Why did the Nasdaq drop while the Dow hit a record high? 

This kind of split usually comes down to what's driving each index. The Dow leans more industrial and value-oriented, so it can benefit from things like falling oil prices or de-escalating geopolitical risk. The Nasdaq is more sensitive to interest rate expectations, since growth stocks get valued more heavily on future earnings, which are discounted more as rates rise.

How many companies make up the Nasdaq-100? 

The Nasdaq-100 includes 100 of the largest non-financial companies listed on Nasdaq, though there are sometimes 101 tickers in practice because a few companies, like Alphabet, have more than one share class included.

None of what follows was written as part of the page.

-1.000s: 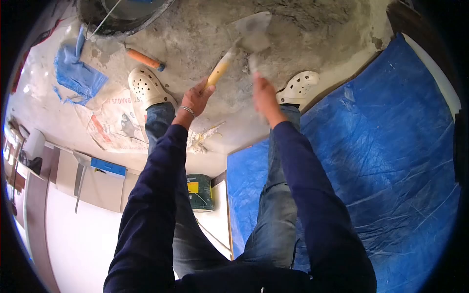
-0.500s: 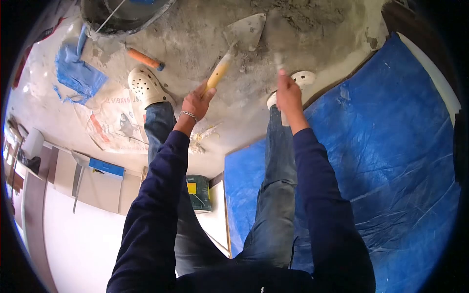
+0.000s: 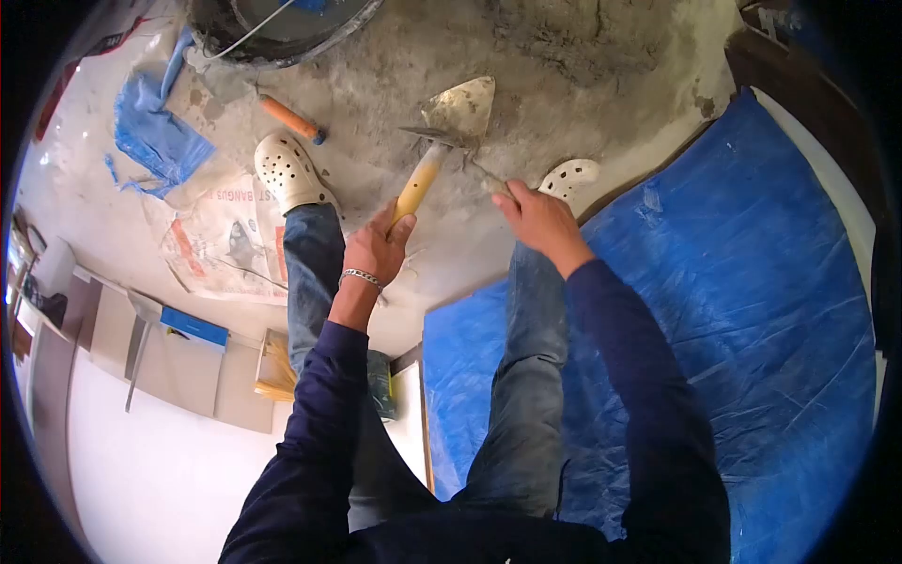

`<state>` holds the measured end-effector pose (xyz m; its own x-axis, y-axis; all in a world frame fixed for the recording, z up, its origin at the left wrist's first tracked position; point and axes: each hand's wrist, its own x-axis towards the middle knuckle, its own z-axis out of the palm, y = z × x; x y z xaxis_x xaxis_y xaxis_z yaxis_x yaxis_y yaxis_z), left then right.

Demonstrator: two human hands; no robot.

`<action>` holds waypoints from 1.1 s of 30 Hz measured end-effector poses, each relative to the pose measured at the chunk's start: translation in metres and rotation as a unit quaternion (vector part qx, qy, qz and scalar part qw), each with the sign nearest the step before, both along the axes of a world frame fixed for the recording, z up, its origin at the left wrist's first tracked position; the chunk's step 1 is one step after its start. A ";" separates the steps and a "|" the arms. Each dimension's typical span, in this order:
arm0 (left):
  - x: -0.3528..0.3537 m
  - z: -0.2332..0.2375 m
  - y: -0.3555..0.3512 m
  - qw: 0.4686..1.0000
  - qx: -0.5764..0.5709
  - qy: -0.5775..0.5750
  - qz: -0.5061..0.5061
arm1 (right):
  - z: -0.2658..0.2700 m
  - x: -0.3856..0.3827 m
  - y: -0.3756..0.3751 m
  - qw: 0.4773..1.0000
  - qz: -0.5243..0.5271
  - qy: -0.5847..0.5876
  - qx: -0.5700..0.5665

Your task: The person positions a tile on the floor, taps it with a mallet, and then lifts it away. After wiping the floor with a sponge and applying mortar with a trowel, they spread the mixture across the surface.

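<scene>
My left hand (image 3: pixel 379 246) is wrapped round the yellow handle of a trowel (image 3: pixel 462 103), whose pale, broad blade is held over the grey, mortar-smeared floor. In my right hand (image 3: pixel 543 221) is a smaller trowel (image 3: pixel 491 180) with a thin bent neck. Its dark, narrow blade, seen nearly edge-on, lies across the base of the broad blade. My right palm and fingers hide most of its handle. Both tools meet in front of me, between my white clogs (image 3: pixel 287 171).
A black bucket (image 3: pixel 343 36) with grey mix stands at the top left. Near it lie an orange handle (image 3: pixel 289 118) with a blue end, a blue plastic scrap (image 3: pixel 155 127) and a printed sack (image 3: pixel 221 235). Blue sheeting (image 3: pixel 714 310) covers the right side, and rough mortar (image 3: pixel 587 42) lies ahead.
My right hand has moved inward and its tool now crosses the left trowel's blade. My left hand has come slightly back toward me. The view has shifted a little.
</scene>
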<state>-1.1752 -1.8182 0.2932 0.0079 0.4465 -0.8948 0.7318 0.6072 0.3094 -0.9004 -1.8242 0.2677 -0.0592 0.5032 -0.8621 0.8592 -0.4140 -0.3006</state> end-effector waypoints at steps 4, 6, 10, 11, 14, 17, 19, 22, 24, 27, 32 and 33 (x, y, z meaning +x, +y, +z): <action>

Why are financial companies excluded from the Nasdaq-100? 

That's simply how the index was designed from the start — it's meant to track non-financial, large-cap innovation and growth companies. Banks, insurers, and other financial firms are deliberately left out, which is part of why the index leans so heavily toward tech.

What's the difference between trading the Nasdaq Composite and the Nasdaq-100? 

Most retail traders don't actually trade the Composite directly — there's no widely traded futures contract or ETF built specifically around it. When people say they're "trading the Nasdaq," they usually mean Nasdaq-100 exposure through something like the QQQ ETF or Nasdaq-100 futures contracts.

Why do oil prices affect Nasdaq stocks?

 It's an indirect but real connection. Oil price spikes can push inflation expectations higher, which pushes bond yields up, and higher yields make future earnings worth less in today's dollars — which hits growth-heavy Nasdaq companies harder than more established, steady-earnings businesses.

Is it possible to predict where the Nasdaq will go next?

 Not reliably, no. Markets respond to a mix of economic data, company earnings, geopolitical events, and shifting investor sentiment, often all at once. The goal of following Nasdaq news closely isn't to predict the next move with certainty — it's to understand what's driving the current one so the daily headlines make more sense.


This article is for informational purposes only and isn't financial, investment, or trading advice. Markets carry real risk, and past price action doesn't predict what happens next.